The biggest difference between bearer tokens and cookies is that the browser will automatically send cookies, where bearer tokens need to be added explicitly to the HTTP request.

This feature makes cookies a good way to secure websites, where a user logs in and navigates between pages using links.

The browser automatically sending cookies also has a big downside, which is CSRF attacks. In a CSRF attack, a malicious website takes advantage of the fact that your browser will automatically attach authentication cookies to requests to that domain and tricks your browser into executing a request.

Suppose the web site at https://www.example.com allows authenticated users to change their passwords by POST-ing the new password to https://www.example.com/changepassword without requiring the username or old password to be posted.

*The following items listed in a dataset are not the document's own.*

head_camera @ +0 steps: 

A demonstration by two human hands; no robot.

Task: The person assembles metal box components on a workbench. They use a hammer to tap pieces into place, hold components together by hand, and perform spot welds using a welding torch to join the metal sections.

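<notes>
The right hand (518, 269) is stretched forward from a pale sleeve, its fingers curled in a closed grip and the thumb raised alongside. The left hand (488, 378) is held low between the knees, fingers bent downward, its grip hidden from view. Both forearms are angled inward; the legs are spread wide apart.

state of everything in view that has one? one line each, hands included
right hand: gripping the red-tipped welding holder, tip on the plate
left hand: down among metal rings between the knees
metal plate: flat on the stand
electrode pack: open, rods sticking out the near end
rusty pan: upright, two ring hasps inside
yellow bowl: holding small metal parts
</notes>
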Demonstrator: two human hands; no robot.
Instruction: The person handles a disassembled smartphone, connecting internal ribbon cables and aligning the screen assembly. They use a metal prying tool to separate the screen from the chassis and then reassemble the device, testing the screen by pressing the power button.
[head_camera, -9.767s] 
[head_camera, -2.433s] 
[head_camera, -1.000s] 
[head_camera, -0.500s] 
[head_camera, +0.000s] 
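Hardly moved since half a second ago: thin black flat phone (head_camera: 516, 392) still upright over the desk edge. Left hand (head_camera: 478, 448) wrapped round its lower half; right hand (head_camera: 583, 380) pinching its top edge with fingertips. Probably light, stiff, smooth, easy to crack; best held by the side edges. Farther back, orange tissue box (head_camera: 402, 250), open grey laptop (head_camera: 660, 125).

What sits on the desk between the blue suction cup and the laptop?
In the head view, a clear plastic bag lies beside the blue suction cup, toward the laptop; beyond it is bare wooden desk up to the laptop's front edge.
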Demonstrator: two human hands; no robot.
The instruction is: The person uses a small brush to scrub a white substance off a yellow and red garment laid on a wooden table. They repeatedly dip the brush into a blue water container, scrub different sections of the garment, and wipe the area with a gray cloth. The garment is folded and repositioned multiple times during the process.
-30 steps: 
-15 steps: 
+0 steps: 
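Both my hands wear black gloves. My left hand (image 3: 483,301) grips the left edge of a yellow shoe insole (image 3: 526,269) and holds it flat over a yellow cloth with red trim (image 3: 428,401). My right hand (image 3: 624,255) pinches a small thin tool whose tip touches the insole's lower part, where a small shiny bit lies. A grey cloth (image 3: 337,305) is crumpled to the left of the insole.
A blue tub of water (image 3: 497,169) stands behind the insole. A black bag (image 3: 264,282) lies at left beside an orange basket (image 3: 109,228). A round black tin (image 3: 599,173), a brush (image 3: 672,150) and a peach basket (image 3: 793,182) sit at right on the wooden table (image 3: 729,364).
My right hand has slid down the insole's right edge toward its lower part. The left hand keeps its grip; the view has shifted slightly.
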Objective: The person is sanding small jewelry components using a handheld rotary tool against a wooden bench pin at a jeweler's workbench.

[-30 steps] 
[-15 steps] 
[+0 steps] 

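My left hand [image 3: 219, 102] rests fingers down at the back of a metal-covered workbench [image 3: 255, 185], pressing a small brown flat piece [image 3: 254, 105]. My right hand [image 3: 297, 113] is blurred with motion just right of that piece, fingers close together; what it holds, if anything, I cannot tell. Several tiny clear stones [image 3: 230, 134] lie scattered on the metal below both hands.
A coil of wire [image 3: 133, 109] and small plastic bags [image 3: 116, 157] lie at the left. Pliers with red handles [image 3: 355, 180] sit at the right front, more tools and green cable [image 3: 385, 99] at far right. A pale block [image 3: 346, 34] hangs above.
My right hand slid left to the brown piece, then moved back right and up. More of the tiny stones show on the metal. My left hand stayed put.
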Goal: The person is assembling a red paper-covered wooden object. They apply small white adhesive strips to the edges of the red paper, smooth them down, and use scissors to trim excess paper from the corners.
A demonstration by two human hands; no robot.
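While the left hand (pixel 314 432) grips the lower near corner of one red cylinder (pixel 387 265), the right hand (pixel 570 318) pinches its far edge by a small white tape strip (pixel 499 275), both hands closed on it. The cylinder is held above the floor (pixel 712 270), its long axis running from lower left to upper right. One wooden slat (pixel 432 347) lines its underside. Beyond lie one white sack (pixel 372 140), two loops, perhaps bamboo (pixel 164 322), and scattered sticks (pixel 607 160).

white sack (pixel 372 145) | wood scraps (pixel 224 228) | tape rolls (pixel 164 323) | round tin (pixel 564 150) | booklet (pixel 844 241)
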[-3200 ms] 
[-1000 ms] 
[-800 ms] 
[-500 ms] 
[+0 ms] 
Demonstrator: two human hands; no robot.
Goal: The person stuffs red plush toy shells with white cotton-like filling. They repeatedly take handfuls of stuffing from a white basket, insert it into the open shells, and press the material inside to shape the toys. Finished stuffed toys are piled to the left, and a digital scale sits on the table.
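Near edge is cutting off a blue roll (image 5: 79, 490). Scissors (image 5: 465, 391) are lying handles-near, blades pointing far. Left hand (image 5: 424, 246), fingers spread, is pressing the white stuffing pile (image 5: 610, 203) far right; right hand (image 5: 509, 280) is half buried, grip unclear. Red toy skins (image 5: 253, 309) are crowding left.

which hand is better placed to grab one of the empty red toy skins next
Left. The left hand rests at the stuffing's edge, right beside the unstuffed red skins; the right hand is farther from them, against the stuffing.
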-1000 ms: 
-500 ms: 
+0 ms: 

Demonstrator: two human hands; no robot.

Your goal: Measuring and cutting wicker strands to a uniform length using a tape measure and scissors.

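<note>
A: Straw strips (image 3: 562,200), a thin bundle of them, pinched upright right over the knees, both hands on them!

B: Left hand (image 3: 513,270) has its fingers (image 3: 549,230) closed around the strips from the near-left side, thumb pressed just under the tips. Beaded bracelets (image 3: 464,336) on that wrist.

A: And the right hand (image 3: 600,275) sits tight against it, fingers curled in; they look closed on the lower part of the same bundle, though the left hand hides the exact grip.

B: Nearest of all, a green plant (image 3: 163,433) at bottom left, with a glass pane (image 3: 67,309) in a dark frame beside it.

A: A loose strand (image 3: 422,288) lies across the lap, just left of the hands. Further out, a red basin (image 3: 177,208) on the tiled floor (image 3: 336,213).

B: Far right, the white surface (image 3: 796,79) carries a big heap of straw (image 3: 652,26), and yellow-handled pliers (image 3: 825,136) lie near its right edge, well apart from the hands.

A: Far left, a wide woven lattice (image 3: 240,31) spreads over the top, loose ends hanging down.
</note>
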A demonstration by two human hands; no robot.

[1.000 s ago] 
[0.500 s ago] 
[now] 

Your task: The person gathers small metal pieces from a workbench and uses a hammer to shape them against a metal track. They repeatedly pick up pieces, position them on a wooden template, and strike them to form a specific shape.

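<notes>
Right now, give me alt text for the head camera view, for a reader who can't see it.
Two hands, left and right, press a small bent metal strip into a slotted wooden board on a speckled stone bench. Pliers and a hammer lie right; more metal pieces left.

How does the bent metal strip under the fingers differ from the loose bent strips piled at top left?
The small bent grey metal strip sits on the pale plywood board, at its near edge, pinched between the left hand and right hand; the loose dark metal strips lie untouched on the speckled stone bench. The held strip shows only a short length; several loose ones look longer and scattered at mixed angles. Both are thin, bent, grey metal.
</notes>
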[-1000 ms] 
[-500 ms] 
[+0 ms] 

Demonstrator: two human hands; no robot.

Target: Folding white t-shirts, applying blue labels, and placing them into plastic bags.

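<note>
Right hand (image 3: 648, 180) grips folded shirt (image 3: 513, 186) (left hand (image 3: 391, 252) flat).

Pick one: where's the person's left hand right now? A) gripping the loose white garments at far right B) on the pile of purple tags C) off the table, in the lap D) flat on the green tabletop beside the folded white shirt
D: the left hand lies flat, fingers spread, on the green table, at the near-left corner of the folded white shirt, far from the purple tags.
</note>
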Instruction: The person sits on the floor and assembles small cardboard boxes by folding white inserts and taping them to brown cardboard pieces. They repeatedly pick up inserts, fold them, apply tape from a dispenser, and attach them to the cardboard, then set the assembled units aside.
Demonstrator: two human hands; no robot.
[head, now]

If you are still logged in to that website when you visit a malicious website which loads a page in your browser that triggers a POST to that address, your browser will faithfully attach the authentication cookies, allowing the attacker to change your password.

Cookies can also be used to protect web services, but nowadays bearer tokens are used most often. If you use cookies to protect your web service, that service needs to live on the domain for which the authentication cookies are set, as the same-origin policy won't send cookies to another domain.

Also, cookies make it more difficult for non-browser based applications (like mobile to tablet apps) to consume your API.